Who has the time to go buy a microscope or even borrow one? The whole world is practically quarantined and the global economy has stalled lol. Only thing you can do is post better pictures, take advice here and do your own internet research before applying them. Plenty of people have beat dinos without having to setup a biochemistry lab in their living room
you can get an inexpensive microscope on amazon for $22 and to your door by Monday
while plenty of people have beaten dinos, not all. Part of the problem is that the treatment isn't the same for all strains. Odds are you will be lucky and you'll take the steps that match the strain, but if you're wrong about the strain, it can cost you big time in dead corals, and in some cases, to leave the hobby.
Also, some folks, once the have the scope, love using it to observe the microfauna that is living in their tanks. I've spend hours looking that such threads. Very cool
Stay safe
Apologies if I came out combative. I’m not saying that a microscope isn’t a valuable tool, I’m just pointing out that this a a tricky time for buying/acquiring equipment. You know as well as I do, probably even better, that there are some noxious strains of dinos that’ll poison the water and kill everything. Timing is everything! The quicker you can get on it the better. That week it takes the microscope to arrive might be when the tank crashes.

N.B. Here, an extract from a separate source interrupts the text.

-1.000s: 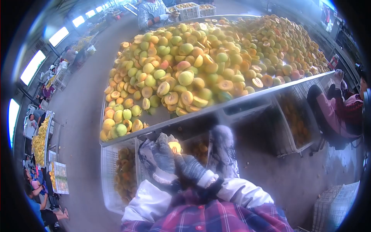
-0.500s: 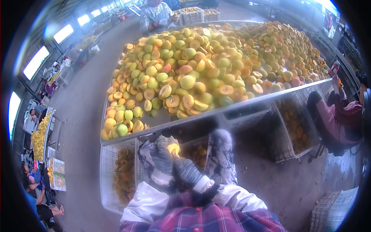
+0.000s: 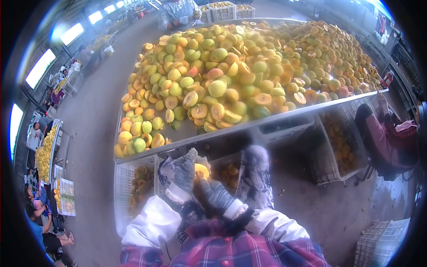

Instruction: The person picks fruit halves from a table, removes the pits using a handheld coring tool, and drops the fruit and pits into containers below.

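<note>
My left hand [image 3: 183,171], in a grey knit glove, is curled around a cut yellow peach [image 3: 202,171] above my lap. The orange flesh of the fruit faces up. My right hand [image 3: 215,193], gloved alike, has its fingers pressed together against the lower edge of the peach; whatever they grip is hidden. Just beyond my hands is the metal table [image 3: 178,135], heaped with whole and halved peaches [image 3: 217,88]. Several halves show brown hollows or stones at their centres.
White plastic crates [image 3: 122,191] of peaches stand under the table's near edge; another crate [image 3: 327,167] is further right. A co-worker [image 3: 179,15] works at the far side, and another person's sleeve [image 3: 397,140] shows at right. Stacked crates [image 3: 382,242] stand at lower right.
My left hand has shifted slightly upward and its fingers look straighter, with the forearm swung left. The peach remains between my hands. The view has tilted slightly.
</note>
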### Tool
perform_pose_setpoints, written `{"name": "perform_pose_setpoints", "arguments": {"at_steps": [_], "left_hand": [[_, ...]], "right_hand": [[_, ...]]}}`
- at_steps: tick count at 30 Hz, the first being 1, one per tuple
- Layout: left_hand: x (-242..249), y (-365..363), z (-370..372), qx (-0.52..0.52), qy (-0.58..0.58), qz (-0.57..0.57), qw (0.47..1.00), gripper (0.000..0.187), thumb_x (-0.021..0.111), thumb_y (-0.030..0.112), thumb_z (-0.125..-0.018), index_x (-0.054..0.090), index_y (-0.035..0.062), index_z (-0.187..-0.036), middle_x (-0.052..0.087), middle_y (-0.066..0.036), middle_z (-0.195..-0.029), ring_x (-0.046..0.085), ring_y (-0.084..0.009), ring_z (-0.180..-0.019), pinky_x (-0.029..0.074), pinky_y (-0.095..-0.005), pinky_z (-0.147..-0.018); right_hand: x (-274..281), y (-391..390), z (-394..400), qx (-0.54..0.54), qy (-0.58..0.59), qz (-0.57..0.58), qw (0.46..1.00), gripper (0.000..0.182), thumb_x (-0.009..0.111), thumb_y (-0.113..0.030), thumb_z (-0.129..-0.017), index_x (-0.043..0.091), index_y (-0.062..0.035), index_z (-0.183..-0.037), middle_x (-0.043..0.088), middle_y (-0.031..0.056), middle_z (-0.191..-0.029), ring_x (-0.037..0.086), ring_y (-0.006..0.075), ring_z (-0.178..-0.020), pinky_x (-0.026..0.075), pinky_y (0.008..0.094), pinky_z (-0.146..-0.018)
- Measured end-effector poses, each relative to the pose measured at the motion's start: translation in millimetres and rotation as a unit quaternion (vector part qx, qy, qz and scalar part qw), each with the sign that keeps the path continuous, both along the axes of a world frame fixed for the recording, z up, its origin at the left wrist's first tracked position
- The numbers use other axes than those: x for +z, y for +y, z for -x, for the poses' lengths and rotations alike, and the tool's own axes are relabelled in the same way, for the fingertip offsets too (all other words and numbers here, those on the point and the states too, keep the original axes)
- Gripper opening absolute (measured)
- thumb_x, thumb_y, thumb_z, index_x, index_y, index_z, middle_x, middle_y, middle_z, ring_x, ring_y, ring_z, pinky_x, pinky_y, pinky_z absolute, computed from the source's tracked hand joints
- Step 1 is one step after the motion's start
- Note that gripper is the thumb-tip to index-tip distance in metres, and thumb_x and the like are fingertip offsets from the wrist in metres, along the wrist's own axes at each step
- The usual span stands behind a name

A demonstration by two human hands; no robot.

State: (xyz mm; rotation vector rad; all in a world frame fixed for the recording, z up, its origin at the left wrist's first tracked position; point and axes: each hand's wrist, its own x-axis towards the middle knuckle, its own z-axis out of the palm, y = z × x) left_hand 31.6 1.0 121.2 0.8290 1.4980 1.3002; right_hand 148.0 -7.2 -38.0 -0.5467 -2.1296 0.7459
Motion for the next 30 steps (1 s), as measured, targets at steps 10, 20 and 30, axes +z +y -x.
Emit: {"name": "perform_pose_setpoints", "arguments": {"at_steps": [10, 20, 30], "left_hand": [[-30, 20, -18, 0.154, 0.306, -0.042, 0.939, 0.029, 0.053, 0.022, -0.091, 0.070, -0.0012, -0.083, 0.069, -0.012, -0.081, 0.065, -0.0220, -0.074, 0.051, -0.0331, -0.073], [-28, 18, 0, 0.053, 0.137, -0.097, 0.984, 0.029, 0.049, 0.020, -0.093, 0.067, -0.0017, -0.085, 0.069, -0.011, -0.073, 0.065, -0.0213, -0.064, 0.051, -0.0295, -0.068], [-30, 8, 12, 0.015, 0.058, -0.028, 0.998, 0.031, 0.042, 0.020, -0.096, 0.065, -0.0006, -0.092, 0.068, -0.010, -0.079, 0.065, -0.0203, -0.071, 0.051, -0.0297, -0.072]], "right_hand": [[-4, 9, 8, 0.003, -0.053, 0.135, 0.989, 0.041, 0.052, -0.011, -0.089, 0.050, 0.0071, -0.125, 0.063, 0.0261, -0.092, 0.062, 0.0423, -0.079, 0.050, 0.0474, -0.071], [-2, 19, 8, 0.032, -0.021, 0.232, 0.972, 0.035, 0.046, -0.008, -0.093, 0.052, 0.0092, -0.123, 0.063, 0.0233, -0.093, 0.062, 0.0380, -0.075, 0.050, 0.0445, -0.069], [8, 17, 1, -0.014, -0.140, -0.159, 0.977, 0.034, 0.045, -0.006, -0.095, 0.049, 0.0081, -0.127, 0.062, 0.0194, -0.091, 0.062, 0.0313, -0.082, 0.050, 0.0352, -0.068]]}}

Blackouts are free and are pretty effective. That’s why so many people on this forum recommend them. The issue people have is they rush the blackout. Everything looks good so they run the lights like normal, feed like normal, and what little dinos are left in the system come right back.Problem with this is that each kind of dino's (assuming it's dinos at all), are treated so differently without a scope your are just stabbing in the dark. And outside of trying a black out (which is NOT effective on most types), there is nothing else you can really do at home without buying things, NO3 dosing, PO4 dosing, dinox, UV, whatever method other then black out pretty much requires buying SOMETHING.